Now you might lose more, you might lose less, you might stay the same weight for a while, but your jeans feel looser. Your focus should remain on eating in a slight caloric deficit while getting all your servings of fruits and veggies with a moderate amount of protein. Then finding daily activity! For weight loss that is it! Then the focus needs to shift on the exercise portion and focus on getting stronger. I’ll dig more into these concepts in another post because I want to get in to the mental health benefits of exercise. Mainly, endorphins!

Remember when we talked about hormones? Well endorphins are a kind of hormone that do a lot for us and exercise is one way to get a boost of endorphins. The thing I get out of lifting, is that my body learns to deal with stress. Exercise, however good for us, is a type of stress. Which is why it’s not always a good idea to just push through a workout when you’re getting sick or emotionally tired. There is lots of ways to get daily activity and sometimes it’s best to forgo the lifting for something lighter in impact. However, when you do lift and lift consistently your body learns it’s limits. You also learn that it’s not only a good thing to fail sometimes but how to fail safely. You learn your body and over time you learn how to better navigate not only stress but also times of depression and anxiety. I’m in no way saying you should just dump any medication you’re on, please discuss your options with your doctor first. What I am saying is that the more you teach your body that “negative” feelings and stress are normal parts of life that you are so perfectly designed to handle, in tandem with what your doctor has you doing, the more you are able to handle life’s ups and downs and the less you will be to feel the need to over eat or participate in another kind of vice.

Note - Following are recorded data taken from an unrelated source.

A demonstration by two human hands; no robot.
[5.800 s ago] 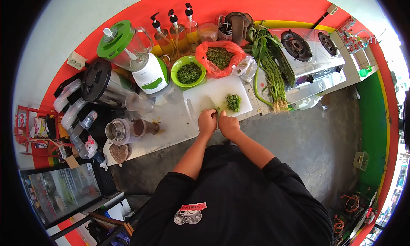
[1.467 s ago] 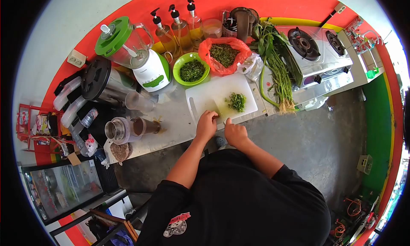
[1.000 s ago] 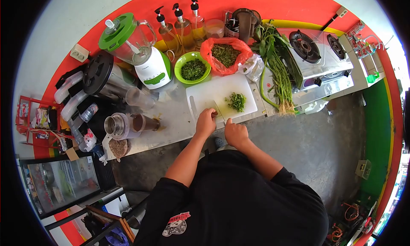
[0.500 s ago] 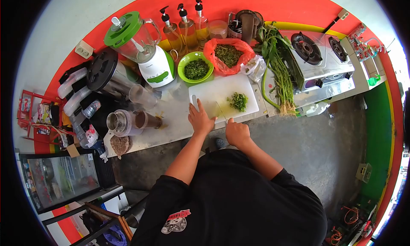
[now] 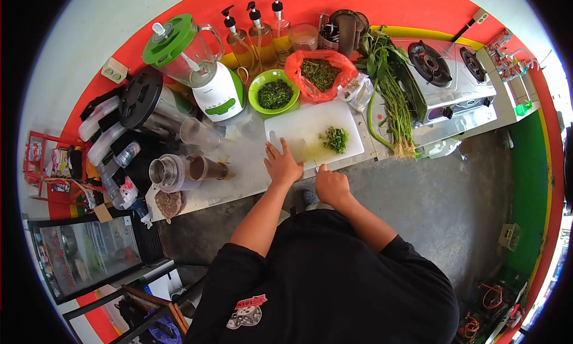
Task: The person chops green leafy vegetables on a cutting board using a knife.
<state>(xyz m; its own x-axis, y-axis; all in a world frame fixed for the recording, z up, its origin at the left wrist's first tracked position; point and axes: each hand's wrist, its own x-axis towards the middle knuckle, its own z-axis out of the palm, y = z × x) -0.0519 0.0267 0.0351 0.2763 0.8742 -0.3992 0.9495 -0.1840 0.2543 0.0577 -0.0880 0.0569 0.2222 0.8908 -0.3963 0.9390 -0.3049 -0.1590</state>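
Note:
On the white cutting board (image 5: pixel 298 122) lies a small heap of chopped green leaves (image 5: pixel 335 139). My left hand (image 5: pixel 283 166) rests at the board's near left part, fingers spread and nothing in its grasp. The fingers of my right hand (image 5: pixel 332 186) are wrapped round the handle of a knife (image 5: pixel 308 149) at the near edge. Its thin blade lies over the board, between my left hand and the heap, and is hard to make out against the white. Behind the board are a green bowl (image 5: pixel 259 105) of chopped greens and a red plastic bag (image 5: pixel 332 95) of greens.
Long rooted stalks (image 5: pixel 396 114) lie right of the board, beside a two-burner stove (image 5: pixel 462 84). A blender (image 5: pixel 218 93), pump bottles (image 5: pixel 262 42) and a clear plastic cup (image 5: pixel 200 135) stand to the left and back. The counter's near edge (image 5: pixel 239 194) runs before me.
The whole view has shifted very slightly. Both hands, the knife and the chopped heap keep nearly the same places on the board.

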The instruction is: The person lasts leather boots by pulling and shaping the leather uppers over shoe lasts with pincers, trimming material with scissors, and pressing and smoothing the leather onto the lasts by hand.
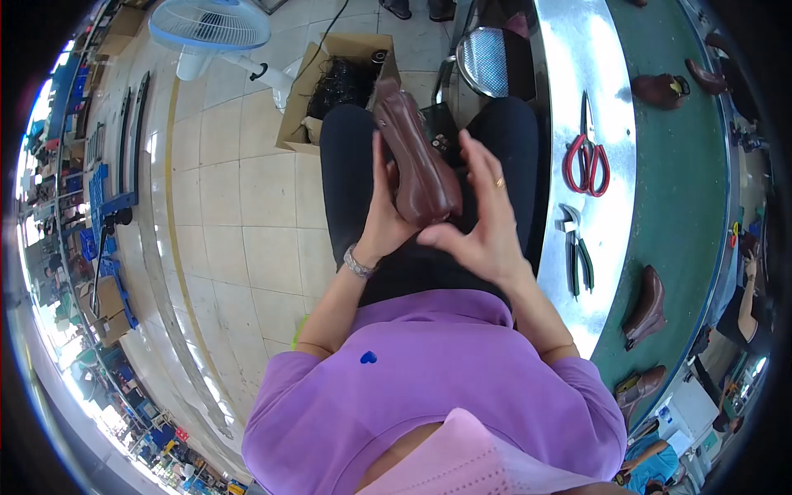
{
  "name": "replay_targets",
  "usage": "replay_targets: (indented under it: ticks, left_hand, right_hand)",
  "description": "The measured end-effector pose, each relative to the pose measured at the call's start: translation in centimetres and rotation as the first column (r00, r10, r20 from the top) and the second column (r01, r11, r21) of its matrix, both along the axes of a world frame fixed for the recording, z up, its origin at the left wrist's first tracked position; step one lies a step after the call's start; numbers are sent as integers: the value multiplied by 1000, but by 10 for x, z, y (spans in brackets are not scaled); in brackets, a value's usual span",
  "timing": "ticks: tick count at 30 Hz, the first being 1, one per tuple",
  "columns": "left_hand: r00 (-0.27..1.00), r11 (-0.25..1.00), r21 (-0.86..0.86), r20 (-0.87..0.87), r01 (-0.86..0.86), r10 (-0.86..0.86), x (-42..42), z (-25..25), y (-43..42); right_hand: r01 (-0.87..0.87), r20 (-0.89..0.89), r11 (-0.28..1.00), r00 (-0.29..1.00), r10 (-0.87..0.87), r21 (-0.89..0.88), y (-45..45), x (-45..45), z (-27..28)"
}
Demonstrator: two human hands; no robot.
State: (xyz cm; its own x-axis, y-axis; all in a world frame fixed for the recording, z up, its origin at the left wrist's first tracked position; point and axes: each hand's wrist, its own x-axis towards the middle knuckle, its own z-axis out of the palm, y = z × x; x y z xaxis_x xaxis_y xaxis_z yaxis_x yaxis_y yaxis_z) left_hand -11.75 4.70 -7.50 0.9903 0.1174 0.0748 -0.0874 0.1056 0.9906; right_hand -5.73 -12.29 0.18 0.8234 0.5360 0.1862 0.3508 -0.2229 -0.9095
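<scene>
A brown leather shoe upper (418, 161) is held over my lap, its rounded end toward me. My left hand (384, 206) grips it from the left and below, with the fingers partly hidden behind the leather. To its right my right hand (487, 219) is raised with thumb and fingers apart, holding nothing. Whether the right thumb touches the rounded end I cannot tell. On the metal bench at my right lie red-handled scissors (586, 161) and pincers (579, 252) with dark green handles.
The metal bench (569, 74) borders a green conveyor (660, 214) carrying several brown shoes (646, 307). An open cardboard box (299, 124) with black stringy material stands beyond my knees, near a blue-and-white fan (210, 29). A round metal-topped stool (487, 62) stands ahead. Other people are at far right.
</scene>
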Motion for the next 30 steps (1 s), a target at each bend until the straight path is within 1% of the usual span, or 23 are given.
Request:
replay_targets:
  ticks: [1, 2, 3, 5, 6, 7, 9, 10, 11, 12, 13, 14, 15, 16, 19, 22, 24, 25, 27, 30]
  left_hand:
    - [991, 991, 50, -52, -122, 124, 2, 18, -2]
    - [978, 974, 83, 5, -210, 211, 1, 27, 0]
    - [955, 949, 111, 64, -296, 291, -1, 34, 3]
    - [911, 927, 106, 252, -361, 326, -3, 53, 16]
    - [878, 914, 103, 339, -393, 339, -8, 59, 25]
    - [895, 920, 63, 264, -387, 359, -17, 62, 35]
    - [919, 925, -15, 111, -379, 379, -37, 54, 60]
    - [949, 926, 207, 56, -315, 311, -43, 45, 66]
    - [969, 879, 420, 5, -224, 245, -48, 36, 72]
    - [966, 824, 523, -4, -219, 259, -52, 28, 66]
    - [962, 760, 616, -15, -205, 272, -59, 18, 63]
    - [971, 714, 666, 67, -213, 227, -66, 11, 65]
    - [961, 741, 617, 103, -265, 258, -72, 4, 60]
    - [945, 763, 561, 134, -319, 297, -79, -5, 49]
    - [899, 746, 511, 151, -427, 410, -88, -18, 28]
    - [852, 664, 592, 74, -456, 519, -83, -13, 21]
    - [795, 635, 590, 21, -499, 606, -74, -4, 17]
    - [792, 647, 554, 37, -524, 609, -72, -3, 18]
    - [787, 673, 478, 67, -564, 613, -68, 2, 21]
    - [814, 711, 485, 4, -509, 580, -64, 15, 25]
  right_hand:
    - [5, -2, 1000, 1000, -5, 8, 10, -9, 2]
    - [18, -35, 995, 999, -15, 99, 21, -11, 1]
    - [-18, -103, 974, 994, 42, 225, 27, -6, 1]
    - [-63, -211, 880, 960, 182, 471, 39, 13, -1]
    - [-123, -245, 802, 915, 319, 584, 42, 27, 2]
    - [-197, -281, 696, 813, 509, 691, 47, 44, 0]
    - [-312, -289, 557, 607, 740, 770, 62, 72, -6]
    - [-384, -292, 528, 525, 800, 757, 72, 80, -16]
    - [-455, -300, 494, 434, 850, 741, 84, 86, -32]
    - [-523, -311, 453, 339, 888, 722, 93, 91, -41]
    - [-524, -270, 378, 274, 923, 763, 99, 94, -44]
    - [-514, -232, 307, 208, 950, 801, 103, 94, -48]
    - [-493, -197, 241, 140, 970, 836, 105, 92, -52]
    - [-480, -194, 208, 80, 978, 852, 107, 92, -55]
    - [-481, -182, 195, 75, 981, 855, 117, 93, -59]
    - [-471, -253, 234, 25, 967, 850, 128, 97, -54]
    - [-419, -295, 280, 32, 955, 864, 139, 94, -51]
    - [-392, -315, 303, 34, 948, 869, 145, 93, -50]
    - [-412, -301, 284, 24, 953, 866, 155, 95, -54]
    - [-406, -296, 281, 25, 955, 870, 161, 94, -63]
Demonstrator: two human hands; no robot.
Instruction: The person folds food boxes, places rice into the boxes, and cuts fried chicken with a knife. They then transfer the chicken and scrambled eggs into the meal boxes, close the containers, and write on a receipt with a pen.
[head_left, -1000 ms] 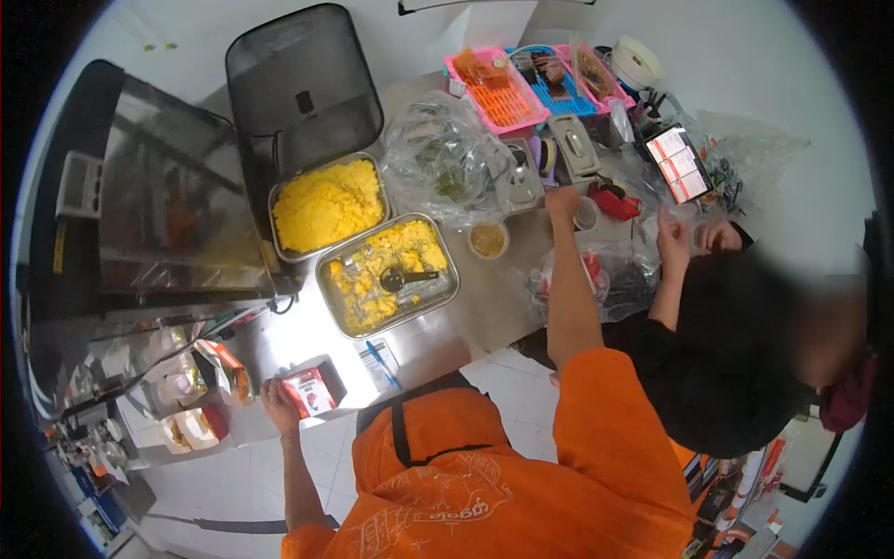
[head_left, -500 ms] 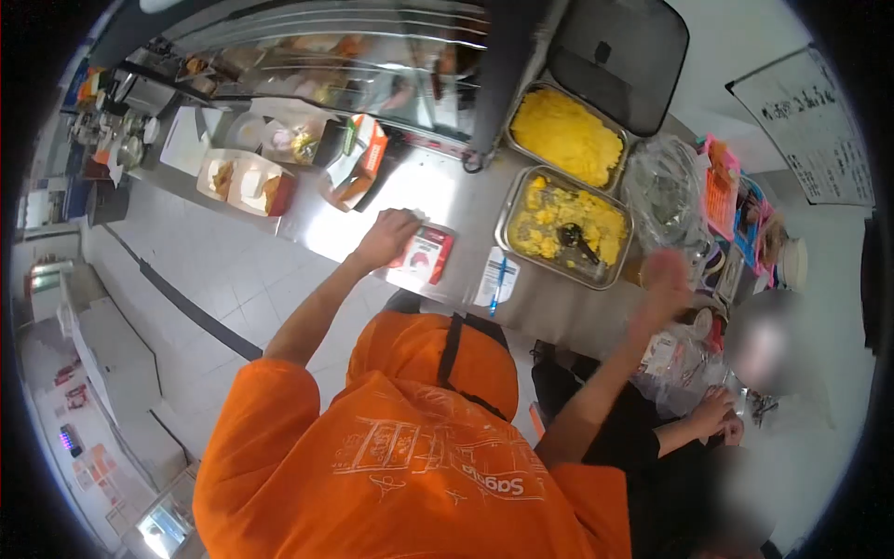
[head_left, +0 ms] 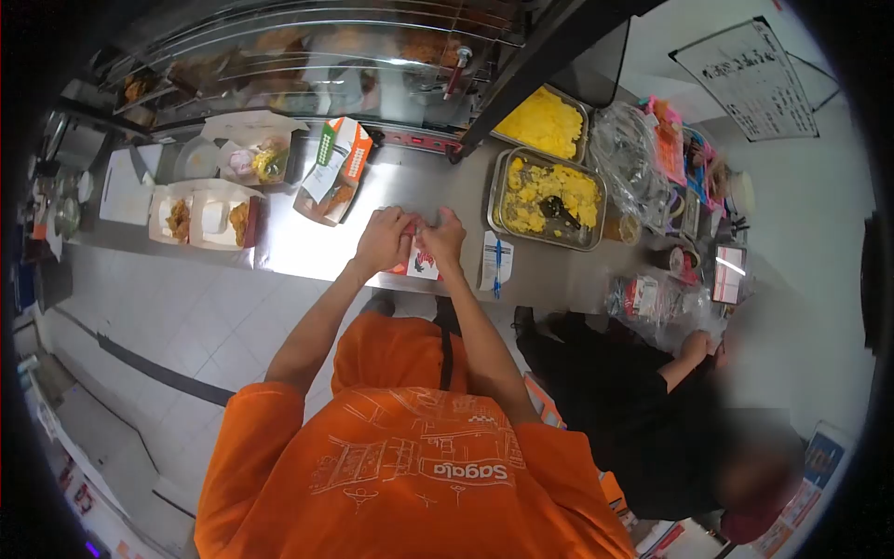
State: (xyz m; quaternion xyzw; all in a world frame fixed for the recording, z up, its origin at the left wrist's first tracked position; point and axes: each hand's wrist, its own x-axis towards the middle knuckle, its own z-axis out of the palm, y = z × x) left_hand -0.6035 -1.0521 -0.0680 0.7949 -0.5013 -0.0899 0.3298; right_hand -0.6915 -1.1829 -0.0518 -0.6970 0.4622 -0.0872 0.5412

I see this especially in working with chronic pain clients. The first question I ask all my clients and classes is “How is your body feeling today?”. I get a lot of information from this question, mainly in how they answer. Their body language can tell me how they’re feeling and from that I can gage their pain level. It’s not an exact science but 9 times out of 10 I’m spot on. They always respond in amusement asking how I knew. I respond simply with the question “Where do you think your emotions live?”. I believe they live in our tissues our guts and our spine. Why is back pain so closely related to depression? Why is emotional eating so closely tied to gut bacteria? These are the places our issues live. My point with all this is that nutrition, movement and mindfulness walk together in building a healthy body and more importantly a healthy life. So, don’t think the only way to be happy is to try and run yourself down in the gym or cut out an entire macronutrient/food group. In this race, slow and steady win every single time! So be happy, be healthy!